Bastidores: Fausto Macedo

O Estado de S.Paulo

07 de maio de 2012 | 03h07

Alceu Penteado Navarro tem sido aconselhado por colegas de toga, tão antigos quanto ele no Tribunal de Justiça, a se afastar da presidência do Tribunal Regional Eleitoral (TRE) - ao menos até a conclusão do procedimento sobre o regime dos contracheques milionários, do qual se beneficiou.

Alceu Navarro resiste à renúncia. A corte eleitoral era sonho antigo. Está convencido de que não praticou ilícito nem abusos - a verba por ele auferida tem natureza trabalhista e alimentar, logo direito seu, porque não tirou férias e licença-prêmio no tempo devido. Também apresentou justificativas, com juntada de documentos, para recebimento antecipado do dinheiro: graves problemas de saúde em família.
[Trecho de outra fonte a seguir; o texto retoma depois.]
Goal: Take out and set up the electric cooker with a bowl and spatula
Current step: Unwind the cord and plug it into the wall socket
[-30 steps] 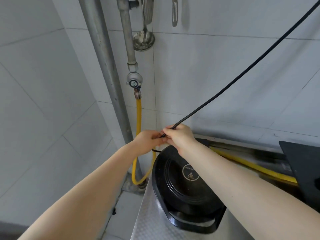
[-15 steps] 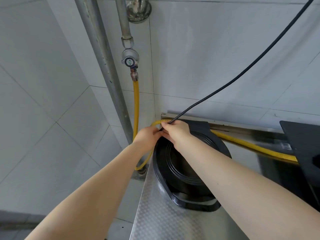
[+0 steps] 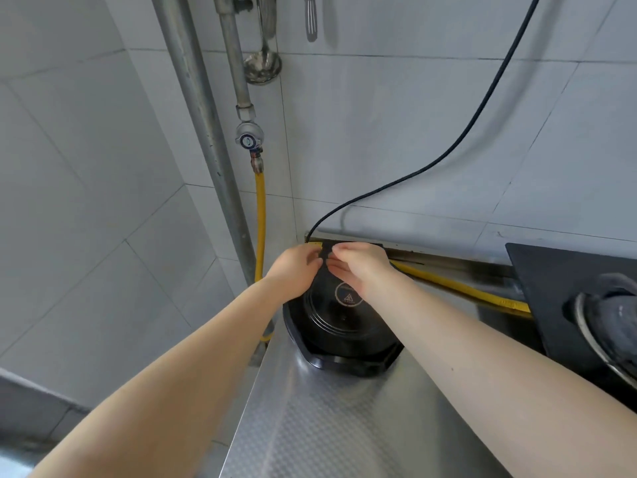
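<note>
The black electric cooker [image 3: 341,326] sits on the left end of the steel counter [image 3: 327,426], close to the wall. Its black power cord [image 3: 458,143] hangs slack from the upper right and drops to the cooker's rear left corner. My left hand [image 3: 294,270] is closed where the cord comes down. My right hand [image 3: 360,267] pinches the cooker's black rear edge beside it, and the fingertips of both hands nearly meet. A slotted metal spatula [image 3: 311,19] hangs on the wall above. No bowl is in view.
A metal ladle [image 3: 262,63] hangs beside the spatula. Grey pipes [image 3: 203,132] and a valve with a yellow gas hose [image 3: 259,219] run down the corner; the hose continues behind the cooker toward a black gas stove [image 3: 568,291] on the right.
Both hands have lowered from holding the taut cord in the air to the cooker's rear edge. The cord now hangs slack in a curve along the wall.
</note>
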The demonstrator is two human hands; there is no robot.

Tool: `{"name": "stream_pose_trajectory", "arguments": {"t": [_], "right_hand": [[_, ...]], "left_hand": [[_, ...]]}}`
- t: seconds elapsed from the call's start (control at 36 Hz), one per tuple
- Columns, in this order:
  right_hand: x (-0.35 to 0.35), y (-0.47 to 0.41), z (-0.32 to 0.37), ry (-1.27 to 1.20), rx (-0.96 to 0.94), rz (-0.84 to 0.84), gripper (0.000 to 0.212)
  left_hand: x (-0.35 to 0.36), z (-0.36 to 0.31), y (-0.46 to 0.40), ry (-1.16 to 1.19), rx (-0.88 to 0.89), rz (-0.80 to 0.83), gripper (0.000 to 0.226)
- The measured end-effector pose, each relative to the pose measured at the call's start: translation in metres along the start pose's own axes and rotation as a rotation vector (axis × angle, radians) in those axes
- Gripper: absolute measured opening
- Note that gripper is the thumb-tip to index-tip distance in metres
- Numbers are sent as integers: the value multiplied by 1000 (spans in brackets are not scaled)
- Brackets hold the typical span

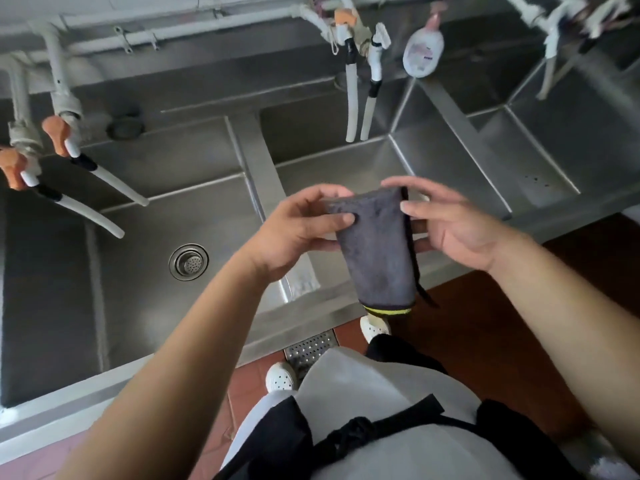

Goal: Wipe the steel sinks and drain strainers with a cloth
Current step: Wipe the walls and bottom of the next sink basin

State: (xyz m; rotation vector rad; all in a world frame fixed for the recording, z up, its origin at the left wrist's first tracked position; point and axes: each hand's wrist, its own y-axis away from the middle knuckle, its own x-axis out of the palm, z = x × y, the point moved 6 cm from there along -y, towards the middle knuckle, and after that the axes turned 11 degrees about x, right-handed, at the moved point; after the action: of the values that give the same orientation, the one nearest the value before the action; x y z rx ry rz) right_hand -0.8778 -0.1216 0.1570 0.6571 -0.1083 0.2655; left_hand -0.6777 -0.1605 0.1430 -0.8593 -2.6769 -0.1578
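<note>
A folded dark grey cloth (379, 251) with a yellow-green hem hangs between both hands above the divider between the left and middle basins. My left hand (298, 230) pinches its upper left edge with thumb and fingers. My right hand (446, 223) holds its upper right edge, thumb on the front. The left steel sink (145, 299) has a round drain strainer (188, 262) in its floor. The middle sink (332, 168) lies behind the cloth, its drain hidden. A third sink (554, 150) is at the right.
White hoses (358, 98) hang from orange-handled taps over the middle basin, and two more hoses (114, 188) slant over the left basin. A soap pump bottle (423, 50) stands on the back ledge. A floor drain grate (310, 349) and my white shoes sit below the sink's front edge.
</note>
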Motion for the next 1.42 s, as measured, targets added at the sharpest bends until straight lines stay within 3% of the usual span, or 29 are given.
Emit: {"name": "stream_pose_trajectory", "arguments": {"t": [0.17,0.42,0.47,0.53,0.67,0.78,0.86,1.03,1.22,1.28,1.42], "right_hand": [[-17,-53,-50,-160,181,128,55],[-95,-125,-50,53,242,138,45],[-120,-147,-53,108,264,81,45],[-151,-173,-58,211,273,-48,44],[-234,-252,-57,469,298,-433,45],[-273,-316,-37,781,208,-637,42],[-286,-359,-37,921,186,-709,52],[-276,-418,-82,922,318,-710,52],[-205,-462,-125,1062,400,-716,58],[-178,-480,-127,1087,394,-620,57],[-87,-488,-141,1514,51,-248,61]], "left_hand": [[-12,42,-39,-85,-151,-345,25],[-9,106,-87,-110,-312,-696,23],[-17,117,-95,-222,-312,-787,35],[-34,124,-96,-492,-345,-865,51],[-83,140,-80,-1279,-613,-742,83],[-115,156,-74,-1491,-679,-703,89],[-120,169,-77,-1555,-631,-680,87],[-111,170,-79,-1687,-433,-722,80],[-110,167,-84,-1704,-393,-726,74],[-111,167,-84,-1706,-369,-736,73],[-112,169,-83,-1680,-347,-750,71]]}}
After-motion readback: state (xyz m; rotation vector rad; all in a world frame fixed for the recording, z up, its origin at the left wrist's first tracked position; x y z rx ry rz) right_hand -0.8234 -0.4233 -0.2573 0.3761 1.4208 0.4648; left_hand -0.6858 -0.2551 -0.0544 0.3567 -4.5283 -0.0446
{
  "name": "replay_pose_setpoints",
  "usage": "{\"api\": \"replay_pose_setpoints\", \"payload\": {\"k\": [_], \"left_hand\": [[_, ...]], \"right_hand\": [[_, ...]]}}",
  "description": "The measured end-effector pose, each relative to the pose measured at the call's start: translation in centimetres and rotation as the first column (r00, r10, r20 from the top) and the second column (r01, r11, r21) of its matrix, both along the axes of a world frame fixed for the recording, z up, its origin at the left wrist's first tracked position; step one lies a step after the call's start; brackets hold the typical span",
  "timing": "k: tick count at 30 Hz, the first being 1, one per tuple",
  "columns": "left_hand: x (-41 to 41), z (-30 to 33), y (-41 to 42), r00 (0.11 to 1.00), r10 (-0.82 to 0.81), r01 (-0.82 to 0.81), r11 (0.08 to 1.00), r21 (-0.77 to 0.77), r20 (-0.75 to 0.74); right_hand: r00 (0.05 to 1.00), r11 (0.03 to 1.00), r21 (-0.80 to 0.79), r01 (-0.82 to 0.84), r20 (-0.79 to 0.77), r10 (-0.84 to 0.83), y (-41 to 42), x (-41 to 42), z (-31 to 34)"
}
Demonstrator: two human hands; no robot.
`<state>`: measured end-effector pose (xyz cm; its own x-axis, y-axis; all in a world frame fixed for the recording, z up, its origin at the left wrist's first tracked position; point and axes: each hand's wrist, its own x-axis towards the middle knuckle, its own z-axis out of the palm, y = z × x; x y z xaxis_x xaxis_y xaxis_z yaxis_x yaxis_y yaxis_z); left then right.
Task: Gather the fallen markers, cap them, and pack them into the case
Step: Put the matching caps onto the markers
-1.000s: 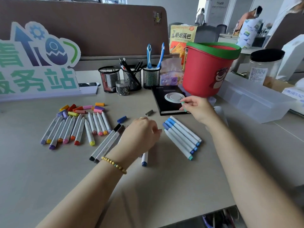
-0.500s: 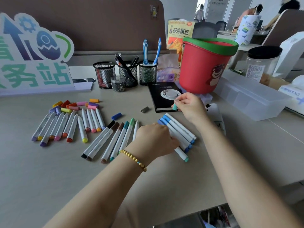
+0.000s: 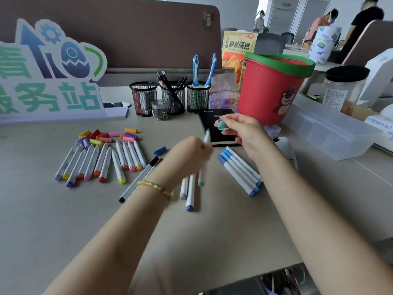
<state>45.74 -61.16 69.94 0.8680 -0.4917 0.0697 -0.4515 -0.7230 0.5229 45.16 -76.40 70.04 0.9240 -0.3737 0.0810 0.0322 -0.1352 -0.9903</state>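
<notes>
Gripping a white marker (image 3: 203, 165) with a teal end, tip up above the desk (image 3: 212, 231), the left hand (image 3: 189, 158) faces the right hand (image 3: 244, 133) pinching a teal cap (image 3: 221, 125), near a snack bag (image 3: 239, 50) with blurred Chinese lettering.

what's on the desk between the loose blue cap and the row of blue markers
In the head view, the left hand gripping a teal-ended marker fills the stretch between blue cap and blue markers.
</notes>
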Motion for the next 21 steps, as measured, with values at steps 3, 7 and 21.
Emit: {"api": "replay_pose_setpoints", "payload": {"k": [3,7,21], "left_hand": [[1.4,0.8,2.7,0.991,0.035,-0.078,0.933,-0.351,-0.127],[1.2,-1.0,4.5,0.885,-0.108,-0.238,0.731,-0.640,-0.453],[0.6,-1.4,5.1,0.841,-0.232,-0.121,0.801,-0.587,-0.489]], "right_hand": [[0.998,0.980,0.188,-0.066,-0.004,0.068,1.2,0.9,0.2],[0.994,0.950,0.296,-0.099,-0.009,0.106,3.1,1.3,-1.0],[0.994,0.985,0.137,-0.100,-0.020,0.104,2.9,0.8,-2.5]]}}
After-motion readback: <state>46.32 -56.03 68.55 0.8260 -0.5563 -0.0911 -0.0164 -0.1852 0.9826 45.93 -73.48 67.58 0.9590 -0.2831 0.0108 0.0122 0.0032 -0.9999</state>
No entendimento de desembargadores, Navarro não pode ter cerceado o direito à defesa, mas o cenário para ele é insustentável. Supõem que o presidente do mais importante TRE do País, o guardião-maior do processo eleitoral em um Estado com 30,6 milhões de eleitores, não terá condições emocionais de enfrentar tamanho desafio enquanto alvo de investigação do TJ e da Procuradoria-Geral de Justiça.

Avaliam que está em risco a longa história profissional de Navarro, jamais maculada, tantas vezes reconhecida em quase 40 anos de devoção à magistratura. Advertem que não pode ficar exposto quem preside um tribunal que decide sobre interesses políticos, numa quadra de partidos com os nervos à flor da pele e troca de acusações que podem contaminar o processo eleitoral. Esses desembargadores, que Navarro não ouve, alertam que o presidente do TRE tem de tomar as rédeas do pleito, ditar normas, estabelecer os rumos da disputa. Não pode ficar à mercê da suspeita. Recomendam que seria mais prudente e benéfico para a credibilidade da corte que ele saísse.